Supplied records section start

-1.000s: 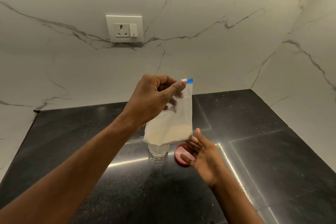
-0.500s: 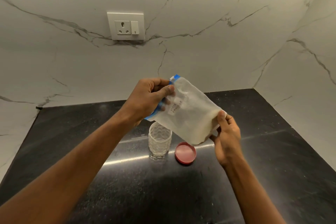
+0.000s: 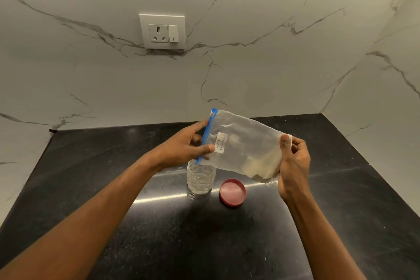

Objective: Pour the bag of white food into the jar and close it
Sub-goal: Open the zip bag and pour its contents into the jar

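A clear zip bag [image 3: 245, 145] with a blue seal strip and a small white label lies nearly sideways in the air, white powder gathered at its right end. My left hand [image 3: 184, 145] pinches the blue zip end, which hangs just above the open clear glass jar [image 3: 200, 179] on the black counter. My right hand [image 3: 293, 161] grips the bag's bottom corner, held higher to the right. The red lid [image 3: 232, 192] lies flat on the counter, right of the jar and apart from it.
The black stone counter [image 3: 159, 234] runs into a corner of white marble walls. A white socket and switch plate [image 3: 162, 31] sits on the back wall above the jar.
The bag has swung from hanging upright to nearly sideways. My right hand took hold of its bottom corner and raised it, while my left hand lowered the zip end towards the jar's mouth.
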`<state>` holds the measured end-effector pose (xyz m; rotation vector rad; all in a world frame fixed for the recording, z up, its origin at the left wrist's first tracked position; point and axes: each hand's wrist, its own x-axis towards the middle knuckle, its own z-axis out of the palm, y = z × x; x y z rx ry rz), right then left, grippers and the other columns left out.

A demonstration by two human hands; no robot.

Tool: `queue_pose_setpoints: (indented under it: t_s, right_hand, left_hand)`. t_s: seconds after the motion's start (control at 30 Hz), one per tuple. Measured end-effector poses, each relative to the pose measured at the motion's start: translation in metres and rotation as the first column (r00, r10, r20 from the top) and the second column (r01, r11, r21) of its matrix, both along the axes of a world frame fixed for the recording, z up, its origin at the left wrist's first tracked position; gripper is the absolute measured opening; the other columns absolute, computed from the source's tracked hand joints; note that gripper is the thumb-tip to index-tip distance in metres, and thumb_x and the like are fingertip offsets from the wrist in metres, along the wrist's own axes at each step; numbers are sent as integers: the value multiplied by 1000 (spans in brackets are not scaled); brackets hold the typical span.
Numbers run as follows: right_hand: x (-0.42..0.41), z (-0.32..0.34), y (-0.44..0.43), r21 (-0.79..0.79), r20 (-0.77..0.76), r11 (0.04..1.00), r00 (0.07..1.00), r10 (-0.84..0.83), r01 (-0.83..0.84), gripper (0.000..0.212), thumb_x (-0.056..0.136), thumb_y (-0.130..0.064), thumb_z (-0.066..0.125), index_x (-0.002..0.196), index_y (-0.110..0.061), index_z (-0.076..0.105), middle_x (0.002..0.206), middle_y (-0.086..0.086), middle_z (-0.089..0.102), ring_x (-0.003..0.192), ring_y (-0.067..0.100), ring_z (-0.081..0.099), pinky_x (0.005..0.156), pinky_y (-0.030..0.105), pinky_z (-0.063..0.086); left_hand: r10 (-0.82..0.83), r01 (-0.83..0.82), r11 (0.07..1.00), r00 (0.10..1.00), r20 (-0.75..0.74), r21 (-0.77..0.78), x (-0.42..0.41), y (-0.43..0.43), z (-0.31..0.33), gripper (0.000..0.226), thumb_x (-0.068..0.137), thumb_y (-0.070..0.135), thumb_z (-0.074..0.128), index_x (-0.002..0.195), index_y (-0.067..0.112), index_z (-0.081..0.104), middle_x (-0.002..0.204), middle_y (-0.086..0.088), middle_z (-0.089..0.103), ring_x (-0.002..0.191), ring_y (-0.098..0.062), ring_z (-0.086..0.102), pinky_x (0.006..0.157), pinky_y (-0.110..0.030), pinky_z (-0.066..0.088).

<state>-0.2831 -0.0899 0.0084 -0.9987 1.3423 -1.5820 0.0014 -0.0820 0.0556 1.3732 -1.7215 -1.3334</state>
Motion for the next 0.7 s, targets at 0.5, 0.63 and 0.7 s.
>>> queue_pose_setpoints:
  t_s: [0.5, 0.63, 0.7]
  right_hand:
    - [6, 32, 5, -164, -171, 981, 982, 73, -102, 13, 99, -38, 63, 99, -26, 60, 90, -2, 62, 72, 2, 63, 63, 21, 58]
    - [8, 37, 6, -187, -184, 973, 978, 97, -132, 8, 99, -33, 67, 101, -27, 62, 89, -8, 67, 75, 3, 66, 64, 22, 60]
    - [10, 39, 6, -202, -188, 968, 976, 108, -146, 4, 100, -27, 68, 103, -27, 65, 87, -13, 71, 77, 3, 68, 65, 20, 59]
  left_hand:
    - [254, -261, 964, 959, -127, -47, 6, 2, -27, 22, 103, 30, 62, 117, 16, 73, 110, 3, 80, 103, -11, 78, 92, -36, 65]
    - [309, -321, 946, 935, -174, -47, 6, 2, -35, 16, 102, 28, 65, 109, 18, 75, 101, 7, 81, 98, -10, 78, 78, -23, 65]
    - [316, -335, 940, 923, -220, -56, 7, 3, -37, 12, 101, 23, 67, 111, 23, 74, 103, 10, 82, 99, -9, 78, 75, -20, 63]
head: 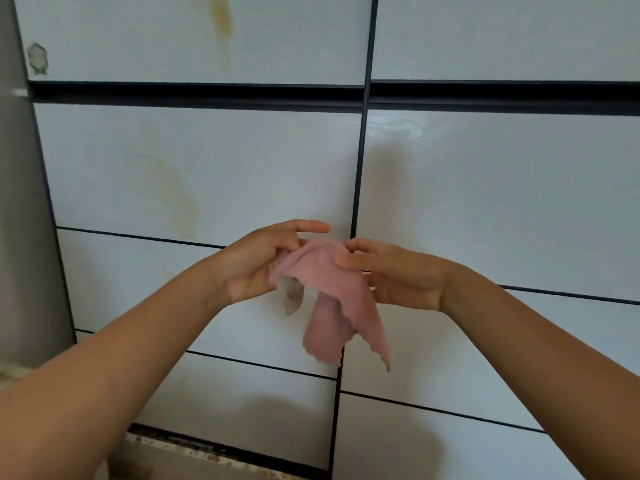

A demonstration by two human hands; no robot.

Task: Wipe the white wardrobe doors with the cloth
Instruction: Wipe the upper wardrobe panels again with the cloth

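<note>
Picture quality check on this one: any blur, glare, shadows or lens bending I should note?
Head view: soft overall, with the hanging end of the cloth blurred; the wide-angle lens bows the black seams; even, dim light throws faint shadows on the doors; a mild sheen sits at the top left of the right panel; nothing is blown out.

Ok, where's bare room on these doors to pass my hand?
Right door panel, between black band and centre seam: bare. Left door panel beside it: bare except a yellowish stain. Crowded at the seam, where left hand and right hand hold the cloth.
</note>
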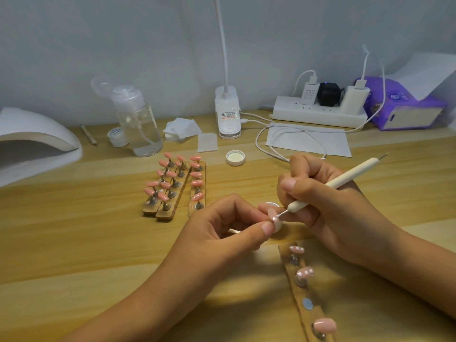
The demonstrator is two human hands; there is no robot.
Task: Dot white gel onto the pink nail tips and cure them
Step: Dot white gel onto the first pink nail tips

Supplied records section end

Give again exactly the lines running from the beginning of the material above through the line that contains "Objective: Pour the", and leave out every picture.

-1.000s: 
-0.500s: 
+0.000s: 

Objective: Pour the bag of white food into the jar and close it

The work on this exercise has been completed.